Esses números impactaram as vendas no ano passado, segundo Bentes. “As vendas no comércio tiveram crescimento de cerca de 2%. Se os juros não estivessem tão em alta, seriam pelo menos 5%, e pode ter certeza que o comércio estaria comemorando.”
O economista diz que a taxa básica teve que subir porque a política fiscal foi erodida.
Joelson Sampaio, professor de economia da FGV (Fundação Getulio Vargas), afirma que há repasses de alta da Selic para as taxas de juros livres (ou seja, linhas de empréstimo que não são direcionadas), o que faz com que a inadimplência aumente.
A alta da inadimplência, por sua vez, também implica um aumento das taxas pagas pelos tomadores de recursos, num ciclo que se retroalimenta, afirma.
De acordo com dados do Banco Central, ao longo do ano passado o spread (a diferença entre a taxa de juros que os intermediadores bancários emprestam e captam) subiu. Em dezembro de 2024, era de 17,5%, e em novembro de 2025, 20,9%.
Um alto endividamento compromete o consumo no futuro, diz Sampaio. Ainda assim, a expectativa do professor para este ano é de uma melhora impulsionada pela queda dos juros.
MONTANTE EM INADIMPLÊNCIA
Os dados do BC para inadimplência da pessoa física no sistema financeiro também mostram uma alta, mas é difícil fazer uma comparação por causa de uma mudança de regra que passou a vigorar neste ano.
Uma resolução do CMN (Conselho Monetário Nacional) mudou o conceito de inadimplência: antes era uma perda incorrida, e passou a ser uma perda esperada.

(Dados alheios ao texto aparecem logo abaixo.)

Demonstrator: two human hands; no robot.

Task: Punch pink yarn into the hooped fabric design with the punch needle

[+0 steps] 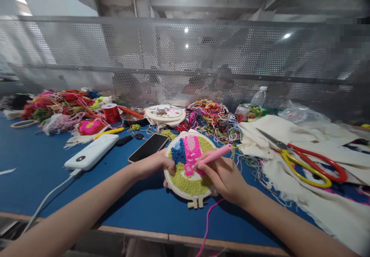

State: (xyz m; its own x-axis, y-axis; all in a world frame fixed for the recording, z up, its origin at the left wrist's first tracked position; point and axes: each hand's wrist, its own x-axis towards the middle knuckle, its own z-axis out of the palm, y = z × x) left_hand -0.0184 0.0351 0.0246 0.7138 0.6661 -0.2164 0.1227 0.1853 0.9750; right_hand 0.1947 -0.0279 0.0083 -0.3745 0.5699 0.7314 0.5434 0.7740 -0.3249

Além disso, todos atrasos superiores a 90 dias passam a caracterizar crédito em inadimplência (antes, havia critérios mais flexíveis).
Como houve mudanças de critério, é difícil fazer comparações com dados anteriores a 2025.
Ao longo do ano, no entanto, o volume total de empréstimos em inadimplência subiu de 5,6%, em janeiro, para 6,9%, em dezembro, uma alta de 1,3 ponto percentual. Aqui trata-se do montante atrasado, diferentemente do que a Serasa e o Boa Vista medem, que é a quantidade de CPFs.
Luiz Fernando Castelli, gerente de Assuntos Econômicos da Febraban (Federação Brasileira de Bancos), diz que parte significativa da alta ocorreu por causa da nova regra do CMN, que passou a permitir que as instituições financeiras fiquem com créditos sem pagar mais tempo em suas carteiras.
“De fato, temos visto algum aumento (da inadimplência) em 2025, mas não é tão expressivo como os dados do BC sugerem”, ele afirma.
O especialista afirma que as instituições não estão super preocupadas com inadimplência, mas que o tema não foi totalmente ignorado. Ele cita que houve desaceleração em algumas linhas de crédito, como em veículos.
Em linhas como o cheque especial e o rotativo do cartão de crédito, a situação toma outra proporções: um salto de 13% para 17,2% na primeira e de 55% para 64,7% na segunda.